**WHAT TO PRODUCE:**
Select every line below containing the word "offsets".

**COLLECTED MATERIAL:**

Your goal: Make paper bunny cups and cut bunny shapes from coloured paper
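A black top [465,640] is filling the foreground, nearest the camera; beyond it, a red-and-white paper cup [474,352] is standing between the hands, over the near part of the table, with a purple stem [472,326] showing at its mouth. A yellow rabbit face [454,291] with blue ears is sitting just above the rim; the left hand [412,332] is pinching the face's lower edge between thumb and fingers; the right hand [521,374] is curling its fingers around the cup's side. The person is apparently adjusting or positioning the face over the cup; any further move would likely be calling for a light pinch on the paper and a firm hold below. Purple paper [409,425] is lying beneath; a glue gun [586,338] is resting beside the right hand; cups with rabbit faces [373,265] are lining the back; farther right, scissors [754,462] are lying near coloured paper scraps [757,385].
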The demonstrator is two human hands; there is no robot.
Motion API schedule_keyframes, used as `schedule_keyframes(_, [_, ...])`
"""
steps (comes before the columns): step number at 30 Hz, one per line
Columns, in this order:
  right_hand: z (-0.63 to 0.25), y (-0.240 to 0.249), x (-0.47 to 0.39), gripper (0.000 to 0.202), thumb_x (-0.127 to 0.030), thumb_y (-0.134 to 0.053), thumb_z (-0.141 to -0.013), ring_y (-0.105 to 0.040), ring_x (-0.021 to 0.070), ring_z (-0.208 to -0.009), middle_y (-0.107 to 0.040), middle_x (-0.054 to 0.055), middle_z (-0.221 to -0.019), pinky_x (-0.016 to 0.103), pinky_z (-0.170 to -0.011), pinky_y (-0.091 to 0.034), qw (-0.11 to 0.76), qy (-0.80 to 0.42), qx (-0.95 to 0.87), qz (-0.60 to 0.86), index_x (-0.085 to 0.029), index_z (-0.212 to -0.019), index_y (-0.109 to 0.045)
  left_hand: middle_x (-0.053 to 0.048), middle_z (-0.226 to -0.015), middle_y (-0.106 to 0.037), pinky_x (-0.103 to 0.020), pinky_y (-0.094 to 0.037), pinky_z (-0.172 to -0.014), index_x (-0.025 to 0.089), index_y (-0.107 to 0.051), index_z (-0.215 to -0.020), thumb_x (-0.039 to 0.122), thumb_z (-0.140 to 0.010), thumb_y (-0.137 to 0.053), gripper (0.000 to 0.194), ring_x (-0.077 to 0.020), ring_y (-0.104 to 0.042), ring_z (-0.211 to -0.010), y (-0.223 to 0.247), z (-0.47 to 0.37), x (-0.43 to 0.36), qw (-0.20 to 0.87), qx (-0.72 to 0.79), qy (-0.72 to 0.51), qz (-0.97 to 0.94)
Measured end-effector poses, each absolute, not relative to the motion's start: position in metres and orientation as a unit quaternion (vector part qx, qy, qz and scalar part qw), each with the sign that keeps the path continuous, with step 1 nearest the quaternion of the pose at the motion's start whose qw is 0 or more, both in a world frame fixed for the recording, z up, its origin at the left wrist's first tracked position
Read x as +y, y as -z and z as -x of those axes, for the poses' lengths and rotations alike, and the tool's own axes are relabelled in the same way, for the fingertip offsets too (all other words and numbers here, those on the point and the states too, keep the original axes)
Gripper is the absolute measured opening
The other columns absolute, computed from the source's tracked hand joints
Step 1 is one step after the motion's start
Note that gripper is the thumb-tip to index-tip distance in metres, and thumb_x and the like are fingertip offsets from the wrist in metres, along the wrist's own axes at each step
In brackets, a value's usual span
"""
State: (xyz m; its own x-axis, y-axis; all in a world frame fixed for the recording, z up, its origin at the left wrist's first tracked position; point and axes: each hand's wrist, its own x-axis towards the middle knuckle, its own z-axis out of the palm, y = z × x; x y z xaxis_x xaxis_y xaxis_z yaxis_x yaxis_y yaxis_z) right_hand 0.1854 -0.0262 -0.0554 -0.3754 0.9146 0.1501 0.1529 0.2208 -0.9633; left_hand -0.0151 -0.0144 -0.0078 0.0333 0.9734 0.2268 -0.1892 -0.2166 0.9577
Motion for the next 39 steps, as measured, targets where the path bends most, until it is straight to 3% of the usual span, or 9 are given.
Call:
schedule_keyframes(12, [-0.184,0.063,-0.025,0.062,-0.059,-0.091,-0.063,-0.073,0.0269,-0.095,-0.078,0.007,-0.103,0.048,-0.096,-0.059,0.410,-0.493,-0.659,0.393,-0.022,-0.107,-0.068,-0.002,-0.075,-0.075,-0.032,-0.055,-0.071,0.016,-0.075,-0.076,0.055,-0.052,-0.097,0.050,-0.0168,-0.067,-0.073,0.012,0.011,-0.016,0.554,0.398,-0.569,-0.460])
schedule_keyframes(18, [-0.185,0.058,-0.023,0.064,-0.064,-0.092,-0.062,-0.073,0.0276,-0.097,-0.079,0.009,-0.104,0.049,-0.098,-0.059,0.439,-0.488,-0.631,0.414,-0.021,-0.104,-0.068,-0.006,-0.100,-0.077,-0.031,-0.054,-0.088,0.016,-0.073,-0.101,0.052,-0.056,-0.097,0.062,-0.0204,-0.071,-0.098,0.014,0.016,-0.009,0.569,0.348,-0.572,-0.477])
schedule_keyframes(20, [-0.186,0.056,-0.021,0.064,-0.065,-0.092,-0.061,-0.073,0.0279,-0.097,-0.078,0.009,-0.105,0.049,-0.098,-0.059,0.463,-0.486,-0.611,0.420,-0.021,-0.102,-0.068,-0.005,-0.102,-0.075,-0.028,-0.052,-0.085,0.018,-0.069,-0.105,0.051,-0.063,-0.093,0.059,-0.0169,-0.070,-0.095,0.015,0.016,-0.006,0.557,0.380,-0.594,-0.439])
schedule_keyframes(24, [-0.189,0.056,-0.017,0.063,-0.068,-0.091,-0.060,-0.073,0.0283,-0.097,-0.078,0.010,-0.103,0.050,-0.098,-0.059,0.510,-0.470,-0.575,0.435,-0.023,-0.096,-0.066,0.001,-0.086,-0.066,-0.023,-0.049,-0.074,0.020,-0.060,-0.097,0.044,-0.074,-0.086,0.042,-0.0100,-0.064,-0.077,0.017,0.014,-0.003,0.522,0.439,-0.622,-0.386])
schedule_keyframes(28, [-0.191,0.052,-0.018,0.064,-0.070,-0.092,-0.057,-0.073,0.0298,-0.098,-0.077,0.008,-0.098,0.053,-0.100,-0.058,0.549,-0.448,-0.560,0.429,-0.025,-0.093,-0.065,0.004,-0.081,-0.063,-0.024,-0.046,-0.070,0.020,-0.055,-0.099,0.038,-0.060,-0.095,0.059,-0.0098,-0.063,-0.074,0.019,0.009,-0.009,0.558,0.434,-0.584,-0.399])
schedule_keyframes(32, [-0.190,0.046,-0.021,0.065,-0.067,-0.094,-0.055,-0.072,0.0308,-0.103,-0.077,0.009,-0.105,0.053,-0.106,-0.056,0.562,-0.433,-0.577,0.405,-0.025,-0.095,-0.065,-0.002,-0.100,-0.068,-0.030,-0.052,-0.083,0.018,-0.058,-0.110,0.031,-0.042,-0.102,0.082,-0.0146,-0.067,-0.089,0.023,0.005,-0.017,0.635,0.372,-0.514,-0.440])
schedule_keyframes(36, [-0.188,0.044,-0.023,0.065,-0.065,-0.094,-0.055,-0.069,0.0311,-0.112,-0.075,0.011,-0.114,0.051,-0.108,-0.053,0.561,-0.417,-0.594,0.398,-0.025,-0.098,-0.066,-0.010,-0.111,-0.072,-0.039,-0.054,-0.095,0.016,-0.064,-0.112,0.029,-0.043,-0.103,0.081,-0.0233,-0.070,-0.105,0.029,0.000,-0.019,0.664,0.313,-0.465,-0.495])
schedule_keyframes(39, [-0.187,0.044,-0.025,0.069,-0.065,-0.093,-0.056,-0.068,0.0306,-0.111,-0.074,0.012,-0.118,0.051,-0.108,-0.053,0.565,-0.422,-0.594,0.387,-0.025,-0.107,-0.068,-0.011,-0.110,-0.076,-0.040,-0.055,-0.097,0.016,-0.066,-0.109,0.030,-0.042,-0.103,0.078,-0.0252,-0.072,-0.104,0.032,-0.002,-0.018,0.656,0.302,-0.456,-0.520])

**RESULT:**
Read x as +y, y as -z and z as -x of those axes, for the poses' lengths and rotations alike, and the tool's own axes are relabelled in the same way, for the fingertip offsets too (all other words and numbers here, those on the point and the states too, keep the original axes)
Note that gripper is the thumb-tip to index-tip distance in metres, and thumb_x and the like are fingertip offsets from the wrist in metres, along the wrist's own axes at each step

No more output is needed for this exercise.